Exercise aim —
The expected output is every line from the one containing "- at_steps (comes" to the end of the data below, exactly, and no other line.

Dataset content —
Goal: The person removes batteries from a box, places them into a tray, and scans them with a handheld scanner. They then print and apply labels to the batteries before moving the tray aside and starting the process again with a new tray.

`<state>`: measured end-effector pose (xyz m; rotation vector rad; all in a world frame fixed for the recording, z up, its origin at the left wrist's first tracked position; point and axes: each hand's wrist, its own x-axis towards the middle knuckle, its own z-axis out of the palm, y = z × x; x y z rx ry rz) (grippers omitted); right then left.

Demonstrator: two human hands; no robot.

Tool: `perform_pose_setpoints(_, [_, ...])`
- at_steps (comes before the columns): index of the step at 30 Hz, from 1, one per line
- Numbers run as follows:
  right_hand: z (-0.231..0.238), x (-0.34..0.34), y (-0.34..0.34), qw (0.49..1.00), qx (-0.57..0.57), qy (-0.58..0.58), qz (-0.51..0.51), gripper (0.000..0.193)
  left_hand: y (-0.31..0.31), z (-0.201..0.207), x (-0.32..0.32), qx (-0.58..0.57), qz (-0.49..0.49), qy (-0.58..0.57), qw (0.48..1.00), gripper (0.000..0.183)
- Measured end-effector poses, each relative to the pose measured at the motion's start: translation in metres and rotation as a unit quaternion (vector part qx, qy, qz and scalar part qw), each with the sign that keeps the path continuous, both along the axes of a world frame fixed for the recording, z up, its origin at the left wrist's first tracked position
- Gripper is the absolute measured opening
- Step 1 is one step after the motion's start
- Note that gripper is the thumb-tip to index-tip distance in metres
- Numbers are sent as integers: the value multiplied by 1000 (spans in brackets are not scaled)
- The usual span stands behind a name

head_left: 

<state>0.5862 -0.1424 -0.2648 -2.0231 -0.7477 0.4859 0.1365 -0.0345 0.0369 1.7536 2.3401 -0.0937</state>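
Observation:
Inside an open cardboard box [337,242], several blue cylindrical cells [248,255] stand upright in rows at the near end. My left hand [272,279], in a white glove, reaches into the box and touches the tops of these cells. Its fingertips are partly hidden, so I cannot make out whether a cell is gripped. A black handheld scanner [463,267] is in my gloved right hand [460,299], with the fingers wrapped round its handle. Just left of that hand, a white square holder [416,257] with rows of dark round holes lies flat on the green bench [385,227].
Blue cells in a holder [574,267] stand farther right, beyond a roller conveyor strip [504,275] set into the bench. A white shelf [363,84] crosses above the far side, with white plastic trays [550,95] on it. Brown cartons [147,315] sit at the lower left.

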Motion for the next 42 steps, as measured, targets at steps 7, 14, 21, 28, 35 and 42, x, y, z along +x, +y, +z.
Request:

Finished task —
- at_steps (comes before the columns): index of the step at 30 Hz, from 1, one per line
- Numbers run as follows:
  right_hand: z (-0.231..0.238), x (-0.34..0.34), y (-0.34..0.34), qw (0.49..1.00), qx (-0.57..0.57), qy (-0.58..0.58), qz (-0.51..0.51), gripper (0.000..0.193)
  left_hand: y (-0.31..0.31), z (-0.201..0.207), x (-0.32..0.32), qx (-0.58..0.57), qz (-0.49..0.49), qy (-0.58..0.57), qw (0.48..1.00), gripper (0.000..0.183)
- Measured end-effector poses, each relative to the pose measured at the motion's start: translation in metres and rotation as a unit quaternion (vector part qx, qy, qz and scalar part qw), each with the sign that keeps the path continuous, both along the axes of a world frame fixed for the recording, z up, its origin at the left wrist's first tracked position
- Gripper is the absolute measured opening
- Step 1 is one step after the motion's start
- Note that gripper is the thumb-tip to index-tip distance in metres
- Numbers are sent as integers: the value multiplied by 1000 (spans in brackets are not scaled)
- The usual span stands behind a name

head_left: 

<state>0.5862 -0.1424 -0.2648 -2.0231 -0.7477 0.4859 0.1365 -0.0345 0.0369 1.7536 2.3401 -0.0937</state>
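Observation:
Inside an open cardboard box [337,242], several blue cylindrical cells [248,255] stand upright in rows at the near end. My left hand [272,279], in a white glove, reaches into the box and touches the tops of these cells. Its fingertips are partly hidden, so I cannot make out whether a cell is gripped. A black handheld scanner [463,267] is in my gloved right hand [460,299], with the fingers wrapped round its handle. Just left of that hand, a white square holder [416,257] with rows of dark round holes lies flat on the green bench [385,227].
Blue cells in a holder [574,267] stand farther right, beyond a roller conveyor strip [504,275] set into the bench. A white shelf [363,84] crosses above the far side, with white plastic trays [550,95] on it. Brown cartons [147,315] sit at the lower left.
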
Motion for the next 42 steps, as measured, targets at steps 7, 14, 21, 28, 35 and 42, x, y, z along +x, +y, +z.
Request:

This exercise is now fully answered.